Para amar Van Gogh
Crítica de Marco Fialho
Com Amor, Van Gogh”
é antes de tudo um filme feito para os sentidos. Desde o início é fácil
perceber que a camada imagética se sobrepõe a todas as outras que compõe essa
obra. A beleza da técnica de animação, inspirada no próprio estilo
inconfundível do pintor se impõe de tal forma, que o melhor a fazer é relaxar e
embarcar mesmo nessa inusitada proposta visual. É claro que esse desnível entre
forma e conteúdo está ali bem evidente, mas não deve impedir e atrapalhar a
fluência e o impacto inconteste provocado pelas suas imagens.
Os diretores Hugh
Welchman e Dorota Kobiela se utilizaram de 125 artistas contratados para pintar
mais de 60.000 telas-frames a óleo, ao longo dos 95 minutos de filme. Mas o que
mais me chamou a atenção foi a dinâmica visual que essas telas criam na
imagem. Como o estilo de Van Gogh incorporava um traço brusco, pinceladas de
uma rusticidade irregular, um frame não “encaixa” devidamente no seguinte, o
que produz um impacto visual impressionante, pois a imagem parece sempre estar
em movimento, até quando ela deveria aparentar estar estática. Esse efeito
visual salienta a própria técnica de Van Gogh e faz nosso interesse crescer no
decorrer do filme.
A trama transcorre
após a morte de Van Gogh e muito se assemelha a narrativa de “Cidadão Kane”

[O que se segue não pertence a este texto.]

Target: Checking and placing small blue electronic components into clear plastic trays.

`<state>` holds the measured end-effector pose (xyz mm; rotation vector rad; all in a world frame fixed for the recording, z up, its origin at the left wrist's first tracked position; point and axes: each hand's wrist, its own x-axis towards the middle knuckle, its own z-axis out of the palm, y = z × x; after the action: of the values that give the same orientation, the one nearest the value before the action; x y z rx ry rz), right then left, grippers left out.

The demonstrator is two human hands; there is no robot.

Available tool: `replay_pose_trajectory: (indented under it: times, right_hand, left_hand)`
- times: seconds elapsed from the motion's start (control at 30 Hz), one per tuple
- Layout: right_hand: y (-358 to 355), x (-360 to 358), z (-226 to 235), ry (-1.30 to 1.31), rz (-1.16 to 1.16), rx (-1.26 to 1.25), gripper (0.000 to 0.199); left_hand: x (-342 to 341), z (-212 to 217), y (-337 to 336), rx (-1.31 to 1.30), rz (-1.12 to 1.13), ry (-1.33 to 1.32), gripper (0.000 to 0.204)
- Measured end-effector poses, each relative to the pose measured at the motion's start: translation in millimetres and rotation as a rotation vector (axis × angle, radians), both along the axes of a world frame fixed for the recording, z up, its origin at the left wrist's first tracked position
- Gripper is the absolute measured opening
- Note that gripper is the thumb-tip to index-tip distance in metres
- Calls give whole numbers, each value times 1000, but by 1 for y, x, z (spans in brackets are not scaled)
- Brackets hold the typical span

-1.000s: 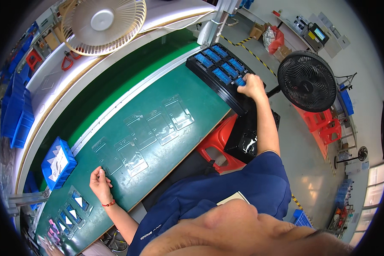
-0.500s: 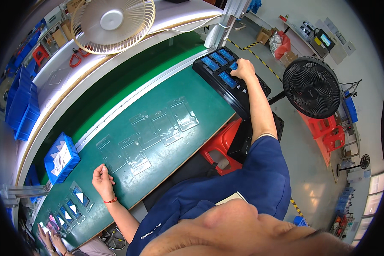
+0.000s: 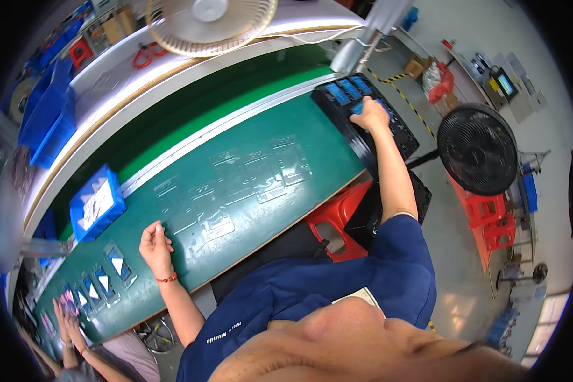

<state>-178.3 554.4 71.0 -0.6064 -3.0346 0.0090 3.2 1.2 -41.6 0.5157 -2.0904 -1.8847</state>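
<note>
At the far right of the bench, my right hand reaches over a black tray, its fingers closed on a blue rectangular piece. More blue rectangular pieces lie in a row in the tray's far part. My left hand hovers at the left of the bench with its fingers curled and thumb against the index finger. What it holds, if anything, is hidden. Beside it, several clear plastic blister trays are spread over the green bench top.
A blue bin with white slips stands left. Clear packs with blue pieces and white triangles line the left end, near another person's hands. A beige fan is on the shelf; a black fan stands right, past a red stool.
The whole view has shifted, so the bench sits further right. Across the black tray my right hand has moved slightly toward the near-left pieces. My left hand has lifted away from the leftmost blister tray.
</note>
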Motion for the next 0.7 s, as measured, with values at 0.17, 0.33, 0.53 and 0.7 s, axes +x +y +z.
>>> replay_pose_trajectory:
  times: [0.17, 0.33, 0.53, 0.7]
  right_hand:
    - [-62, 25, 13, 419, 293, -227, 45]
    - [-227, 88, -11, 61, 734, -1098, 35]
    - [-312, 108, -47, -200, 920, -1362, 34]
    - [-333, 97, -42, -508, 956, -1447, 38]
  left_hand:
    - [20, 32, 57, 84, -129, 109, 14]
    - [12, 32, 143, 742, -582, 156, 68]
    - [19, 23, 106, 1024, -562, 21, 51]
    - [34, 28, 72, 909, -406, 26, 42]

(1941), de Orson Welles, ao evocar flashbacks que sustentam a narrativa.
Como em Kane, há uma investigação com o objetivo de tentar desvendar um
mistério. Enquanto em “Cidadão Kane” o alvo são suas últimas palavras, o
indecifrável “Rosebud”, em “Com amor, Van Gogh” a busca ao seu passado
se inicia a partir de uma carta deixada pelo pintor. A partir daí o personagem
Roulin, filho de um carteiro que era amigo de Van Gogh, se esforça em entender
algumas circunstâncias desencontradas que envolveram a morte do pintor
holandês.
Mas sem dúvida, “Com
Amor, Van Gogh” foi realizado para encantar a legião de fãs do pintor. Todas as
estratégias são evidentes quanto a isso. A presença dos personagens, todos
inspirados em célebres pinturas, como as do Dr. Gachet, de sua filha tocando
piano, da jovem Ravoux, assim como suas paisagens da bela província de Auvers-sur-Oise, são elementos fundamentais
para a criação da empatia da obra com o público. E os diretores iniciam muitas
vezes as cenas a partir de uma pintura famosa, o que desperta de imediato
suspiros na plateia do cinema.
Toda a construção de
“Com Amor, Van Gogh” foi pensada para emocionar o espectador, o que na verdade
nem precisaria de tanto, já que o desprezo vivido pelo pintor em vida é
inversamente proporcional à sua estrondosa fama e valorização post mortem. Por
isso mesmo, é injustificável a forma na qual os diretores trataram da parte
musical do filme. As músicas sempre estão nas cenas com o claro intuito de
agravar o sentimento do que está sendo visto e falado, o que denota um exagero,
francamente desnecessário. Claro que o público sai do cinema tão anestesiado e
inebriado que na maioria das vezes sequer percebe as manipulações nas quais foi
vítima. Faz parte do jogo e das estratégias narrativas de sedução acolhidas
e adotadas por alguns filmes, mas eles devem ser aqui salientados e analisados,
pois afinal pertencem à obra.
Todavia é realmente impossível deixar à parte o aspecto sedutor dessa obra. Personagens familiares,
os quais convivemos anos e anos nos livros e museus que abruptamente
desabrocham sem mais na nossa frente, vigorosos, vívidos, fulgurantes e com uma
beleza tal que só nos resta mesmo esquecer de tudo, e fazer como Akira Kurosawa
(talvez o maior inspirador dessa obra) propôs em seu magnífico “Sonhos” (1990):
embarcar com todo encantamento possível numa passagem sem volta nos quadros
extraordinários do mestre Vincent Van Gogh.
Visto no Espaço Itaú
de Cinema, no dia 16 de dezembro de 2017.
Cotação: 3/5
Cotação: 3/5
Excelente crítica. Como professor de História da Arte que há anos convive com reproduções de obras de Van Gogh, me reconheci no típico espectador que a análise do filme faz menção. Como diz o Marco, nem era preciso certas estratégias, uma vez que o aspecto afetivo iria dominar o público.